O petróleo avança nesta terça-feira (21), à medida que investidores acompanham as negociações entre EUA e Irã e adotam postura mais cautelosa diante da proximidade do fim do cessar-fogo temporário entre os países.
Por volta das 15h40, o Brent, referência global, avançava 2,90%, a US$ 98, próximo de romper a marca de US$ 100 -na máxima do pregão, a commodity chegou a US$ 99,95.
A última vez que o Brent superou os US$ 100 foi em 13 de abril, após o fracasso da primeira rodada de negociações entre EUA e Irã.
O contexto atual é semelhante. Segundo a TV estatal iraniana, a trégua termina na noite desta quarta-feira (3h30 em Teerã, 21h em Brasília). O Paquistão, mediador nas negociações, pede a prorrogação do cessar-fogo para ampliar o tempo de diálogo.

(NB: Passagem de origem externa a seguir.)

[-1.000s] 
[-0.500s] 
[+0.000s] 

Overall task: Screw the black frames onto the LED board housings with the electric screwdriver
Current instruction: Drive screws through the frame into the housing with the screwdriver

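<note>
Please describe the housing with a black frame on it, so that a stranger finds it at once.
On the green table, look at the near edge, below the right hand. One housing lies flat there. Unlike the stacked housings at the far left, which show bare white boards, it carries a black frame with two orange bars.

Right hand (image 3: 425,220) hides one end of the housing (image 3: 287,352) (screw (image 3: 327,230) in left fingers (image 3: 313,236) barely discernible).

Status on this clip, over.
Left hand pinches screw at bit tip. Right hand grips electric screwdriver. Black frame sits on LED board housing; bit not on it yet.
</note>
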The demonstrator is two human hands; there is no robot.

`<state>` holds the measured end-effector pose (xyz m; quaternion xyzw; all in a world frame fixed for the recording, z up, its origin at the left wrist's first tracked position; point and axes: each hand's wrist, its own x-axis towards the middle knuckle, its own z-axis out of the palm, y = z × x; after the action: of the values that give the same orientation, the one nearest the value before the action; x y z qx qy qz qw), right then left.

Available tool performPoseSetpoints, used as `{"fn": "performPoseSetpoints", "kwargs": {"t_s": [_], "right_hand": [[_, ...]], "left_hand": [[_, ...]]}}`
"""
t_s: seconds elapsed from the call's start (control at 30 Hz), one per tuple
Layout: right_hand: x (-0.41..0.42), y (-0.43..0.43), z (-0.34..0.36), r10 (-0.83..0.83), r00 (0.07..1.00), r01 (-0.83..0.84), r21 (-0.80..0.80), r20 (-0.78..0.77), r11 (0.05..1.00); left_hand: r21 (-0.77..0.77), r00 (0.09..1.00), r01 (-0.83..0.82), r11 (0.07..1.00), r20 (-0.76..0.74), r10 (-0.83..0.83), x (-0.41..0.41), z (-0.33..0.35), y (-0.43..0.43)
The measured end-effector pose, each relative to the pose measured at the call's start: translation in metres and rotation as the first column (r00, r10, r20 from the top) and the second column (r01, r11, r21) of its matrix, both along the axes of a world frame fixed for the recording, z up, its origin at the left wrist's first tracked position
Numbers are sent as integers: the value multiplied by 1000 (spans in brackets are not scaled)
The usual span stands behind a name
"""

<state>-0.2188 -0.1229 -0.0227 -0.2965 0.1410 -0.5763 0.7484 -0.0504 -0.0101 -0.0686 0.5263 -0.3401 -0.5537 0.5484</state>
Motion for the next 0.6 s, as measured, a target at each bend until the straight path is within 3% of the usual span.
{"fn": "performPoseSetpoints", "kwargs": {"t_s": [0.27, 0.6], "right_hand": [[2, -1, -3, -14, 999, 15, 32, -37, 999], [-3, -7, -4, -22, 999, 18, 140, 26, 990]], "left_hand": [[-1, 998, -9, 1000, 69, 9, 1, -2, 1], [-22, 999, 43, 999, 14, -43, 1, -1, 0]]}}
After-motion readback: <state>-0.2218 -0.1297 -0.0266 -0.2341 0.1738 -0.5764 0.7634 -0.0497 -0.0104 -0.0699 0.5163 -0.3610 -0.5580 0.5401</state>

O presidente dos EUA, Donald Trump, no entanto, rejeitou a possibilidade nesta terça-feira. Ele afirmou que as forças militares estão prontas para agir caso as negociações fracassem. “Estamos prontos para agir”, disse.
A porta-voz do governo iraniano, Fatemeh Mohajerani, afirmou que Teerã não deseja ser atacado, mas reagirá em caso de ofensiva. “Se tais ataques ocorrerem, responderemos com mais firmeza do que antes.”
O vice-presidente dos EUA, J.D. Vance, lidera uma delegação no Paquistão para retomar as negociações. Ele já havia participado das conversas no início de abril, que terminaram sem acordo.
Até o momento, não há confirmação da participação do Irã na nova rodada em Islamabad. Uma autoridade iraniana disse à Reuters, na segunda-feira (20), que Teerã está “analisando positivamente” a possibilidade, mas ainda sem decisão final.
Enquanto o impasse persiste, o tráfego marítimo no estreito de Hormuz -por onde passa cerca de 20% do fluxo global de petróleo e gás natural liquefeito-permanece praticamente paralisado nesta terça-feira.
Segundo dados de navegação, apenas três navios passaram pela via nas últimas 24 horas. O volume representa uma fração da média de 140 embarcações que transitavam diariamente pelo estreito antes do início do conflito entre EUA, Israel e Irã, em 28 de fevereiro.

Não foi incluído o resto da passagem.